WHAT THE TASK REQUIRES ▸ Please reproduce the data exactly, though every picture must stay out.

SUPPLIED DATA ▸
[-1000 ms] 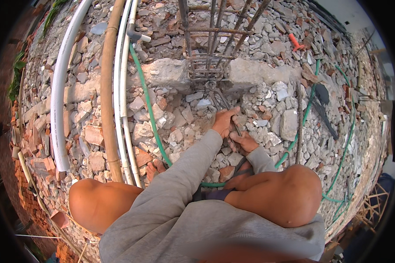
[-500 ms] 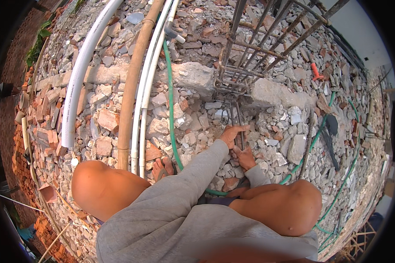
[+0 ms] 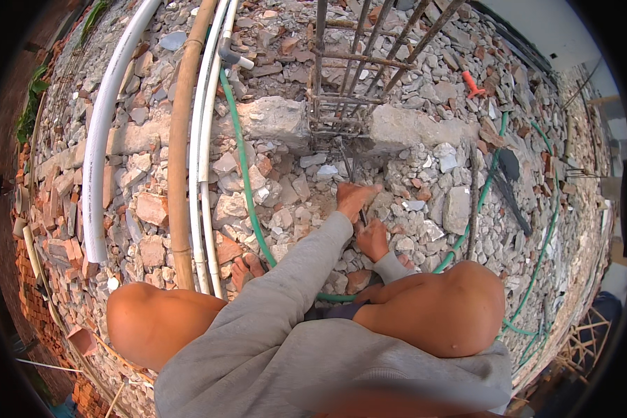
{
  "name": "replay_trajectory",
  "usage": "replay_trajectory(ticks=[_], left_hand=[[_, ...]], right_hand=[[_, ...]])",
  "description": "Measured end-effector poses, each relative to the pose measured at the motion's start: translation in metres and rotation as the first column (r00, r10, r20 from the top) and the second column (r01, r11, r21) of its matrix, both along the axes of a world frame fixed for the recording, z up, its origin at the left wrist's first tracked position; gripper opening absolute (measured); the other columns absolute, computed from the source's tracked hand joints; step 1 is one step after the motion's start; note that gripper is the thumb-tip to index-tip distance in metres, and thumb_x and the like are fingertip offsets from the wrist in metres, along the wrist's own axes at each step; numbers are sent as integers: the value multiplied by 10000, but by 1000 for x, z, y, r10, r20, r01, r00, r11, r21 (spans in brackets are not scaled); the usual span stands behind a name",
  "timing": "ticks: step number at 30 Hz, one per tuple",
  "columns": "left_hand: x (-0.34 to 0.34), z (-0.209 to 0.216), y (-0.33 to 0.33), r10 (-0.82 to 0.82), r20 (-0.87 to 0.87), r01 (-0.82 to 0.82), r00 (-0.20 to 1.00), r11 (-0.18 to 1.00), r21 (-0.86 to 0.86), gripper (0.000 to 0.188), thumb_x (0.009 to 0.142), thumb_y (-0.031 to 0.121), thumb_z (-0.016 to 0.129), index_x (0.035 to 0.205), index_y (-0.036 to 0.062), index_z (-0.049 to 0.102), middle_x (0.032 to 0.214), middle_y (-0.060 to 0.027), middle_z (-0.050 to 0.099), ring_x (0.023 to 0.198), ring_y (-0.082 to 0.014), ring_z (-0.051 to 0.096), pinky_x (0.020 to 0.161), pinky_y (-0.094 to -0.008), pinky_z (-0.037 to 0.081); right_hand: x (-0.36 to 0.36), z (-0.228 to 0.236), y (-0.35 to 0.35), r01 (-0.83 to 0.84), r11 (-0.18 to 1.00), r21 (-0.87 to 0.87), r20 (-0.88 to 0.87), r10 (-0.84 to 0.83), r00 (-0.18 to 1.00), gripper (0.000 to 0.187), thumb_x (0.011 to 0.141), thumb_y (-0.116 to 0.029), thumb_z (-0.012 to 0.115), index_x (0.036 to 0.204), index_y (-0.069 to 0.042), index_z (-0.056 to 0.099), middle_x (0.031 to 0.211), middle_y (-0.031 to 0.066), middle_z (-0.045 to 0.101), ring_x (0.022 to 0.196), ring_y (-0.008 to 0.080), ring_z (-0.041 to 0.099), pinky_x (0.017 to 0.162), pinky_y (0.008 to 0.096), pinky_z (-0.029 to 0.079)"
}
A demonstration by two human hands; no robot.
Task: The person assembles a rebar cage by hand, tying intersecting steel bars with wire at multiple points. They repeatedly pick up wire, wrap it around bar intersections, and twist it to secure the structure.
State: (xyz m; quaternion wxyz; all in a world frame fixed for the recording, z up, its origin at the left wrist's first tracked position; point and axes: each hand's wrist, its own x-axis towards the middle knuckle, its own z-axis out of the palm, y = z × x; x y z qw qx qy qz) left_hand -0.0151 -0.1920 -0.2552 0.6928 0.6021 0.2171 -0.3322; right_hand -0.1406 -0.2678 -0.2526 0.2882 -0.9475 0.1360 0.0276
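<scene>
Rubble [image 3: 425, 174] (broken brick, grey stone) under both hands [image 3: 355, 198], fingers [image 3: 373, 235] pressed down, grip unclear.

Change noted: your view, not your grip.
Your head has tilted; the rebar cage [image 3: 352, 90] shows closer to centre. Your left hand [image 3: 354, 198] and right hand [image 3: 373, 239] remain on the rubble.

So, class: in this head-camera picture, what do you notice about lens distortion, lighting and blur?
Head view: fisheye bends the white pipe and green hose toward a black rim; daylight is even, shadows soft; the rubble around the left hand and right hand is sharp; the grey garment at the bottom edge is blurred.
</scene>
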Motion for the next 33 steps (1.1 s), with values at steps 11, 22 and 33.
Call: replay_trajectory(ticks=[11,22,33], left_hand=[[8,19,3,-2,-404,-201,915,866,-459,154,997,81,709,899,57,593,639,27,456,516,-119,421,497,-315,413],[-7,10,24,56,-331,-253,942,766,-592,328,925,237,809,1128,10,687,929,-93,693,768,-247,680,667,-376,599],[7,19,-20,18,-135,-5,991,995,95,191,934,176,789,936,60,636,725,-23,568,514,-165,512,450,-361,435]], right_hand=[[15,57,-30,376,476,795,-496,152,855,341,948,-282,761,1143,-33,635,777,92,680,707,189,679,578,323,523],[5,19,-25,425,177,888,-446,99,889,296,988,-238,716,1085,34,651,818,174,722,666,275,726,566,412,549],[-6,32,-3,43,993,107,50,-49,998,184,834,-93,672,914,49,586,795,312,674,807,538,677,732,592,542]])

WRITTEN RESPONSE ▸
[-1000 ms] 
[-500 ms] 
[+0 ms] 
{
  "name": "replay_trajectory",
  "usage": "replay_trajectory(ticks=[_], left_hand=[[_, ...]], right_hand=[[_, ...]])",
  "description": "Measured end-effector poses, each relative to the pose measured at the motion's start: translation in metres and rotation as the first column (r00, r10, r20 from the top) and the second column (r01, r11, r21) of its matrix, both along the axes of a world frame fixed for the recording, z up, its origin at the left wrist's first tracked position; gripper opening absolute (measured); the other columns absolute, computed from the source's tracked hand joints; step 1 is one step after the motion's start; note that gripper is the thumb-tip to index-tip distance in metres, and thumb_x and the like are fingertip offsets from the wrist in metres, along the wrist's own axes at each step; numbers are sent as integers: the value multiplied by 10000, but by 1000 for x, z, y, r10, r20, r01, r00, r11, r21 (spans in brackets are not scaled); the usual span stands behind a name",
  "timing": "ticks: step number at 30 Hz, one per tuple",
  "columns": "left_hand: x (-0.34 to 0.34), z (-0.209 to 0.216), y (-0.33 to 0.33), r10 (-0.82 to 0.82), r20 (-0.87 to 0.87), r01 (-0.82 to 0.82), r00 (-0.20 to 1.00), r11 (-0.18 to 1.00), r21 (-0.86 to 0.86), gripper (0.000 to 0.188), thumb_x (0.009 to 0.142), thumb_y (-0.031 to 0.121), thumb_z (-0.016 to 0.129), index_x (0.035 to 0.205), index_y (-0.036 to 0.062), index_z (-0.049 to 0.102), middle_x (0.032 to 0.214), middle_y (-0.060 to 0.027), middle_z (-0.050 to 0.099), ring_x (0.023 to 0.198), ring_y (-0.082 to 0.014), ring_z (-0.051 to 0.096), pinky_x (0.020 to 0.161), pinky_y (-0.094 to -0.008), pinky_z (-0.037 to 0.081); right_hand: x (-0.36 to 0.36), z (-0.228 to 0.236), y (-0.35 to 0.35), r01 (-0.83 to 0.84), r11 (-0.18 to 1.00), r21 (-0.87 to 0.87), r20 (-0.88 to 0.87), r10 (-0.84 to 0.83), r00 (-0.18 to 1.00), gripper (0.000 to 0.187), thumb_x (0.011 to 0.141), thumb_y (-0.116 to 0.029), thumb_z (-0.012 to 0.115), index_x (0.036 to 0.204), index_y (-0.069 to 0.042), index_z (-0.056 to 0.099), middle_x (0.031 to 0.211), middle_y (-0.031 to 0.066), middle_z (-0.045 to 0.101), ring_x (0.022 to 0.196), ring_y (-0.008 to 0.080), ring_z (-0.041 to 0.099), pinky_x (0.017 to 0.162), pinky_y (0.008 to 0.096), pinky_z (-0.029 to 0.079)"
}
A demonstration by two human hands; no robot.
Task: The person assembles a rebar cage by hand, tying intersecting steel bars with wire at multiple points. They repeatedly pick up wire, wrap it around bar intersections, and twist it to secure the structure.
State: (xyz m; quaternion wxyz; all in a world frame fixed for the recording, z up, its origin at the left wrist's first tracked position; point and axes: each hand's wrist, its own x-axis towards the middle knuckle, its own z-axis out of the palm, y = z × x; x y z qw qx qy qz) left_hand -0.0151 -0.1920 -0.2552 0.6928 0.6021 0.2171 -0.3322; right_hand -0.1406 -0.2678 -0.2526 0.2882 -0.9475 0.1360 0.0276
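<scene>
Rubble [image 3: 425, 174] (broken brick, grey stone) under both hands [image 3: 355, 198], fingers [image 3: 373, 235] pressed down, grip unclear.

Change noted: your view, not your grip.
Your head has tilted; the rebar cage [image 3: 352, 90] shows closer to centre. Your left hand [image 3: 354, 198] and right hand [image 3: 373, 239] remain on the rubble.

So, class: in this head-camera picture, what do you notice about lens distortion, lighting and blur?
Head view: fisheye bends the white pipe and green hose toward a black rim; daylight is even, shadows soft; the rubble around the left hand and right hand is sharp; the grey garment at the bottom edge is blurred.
</scene>
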Motion for the next 33 steps (1.1 s), with values at steps 11, 22 and 33.
Call: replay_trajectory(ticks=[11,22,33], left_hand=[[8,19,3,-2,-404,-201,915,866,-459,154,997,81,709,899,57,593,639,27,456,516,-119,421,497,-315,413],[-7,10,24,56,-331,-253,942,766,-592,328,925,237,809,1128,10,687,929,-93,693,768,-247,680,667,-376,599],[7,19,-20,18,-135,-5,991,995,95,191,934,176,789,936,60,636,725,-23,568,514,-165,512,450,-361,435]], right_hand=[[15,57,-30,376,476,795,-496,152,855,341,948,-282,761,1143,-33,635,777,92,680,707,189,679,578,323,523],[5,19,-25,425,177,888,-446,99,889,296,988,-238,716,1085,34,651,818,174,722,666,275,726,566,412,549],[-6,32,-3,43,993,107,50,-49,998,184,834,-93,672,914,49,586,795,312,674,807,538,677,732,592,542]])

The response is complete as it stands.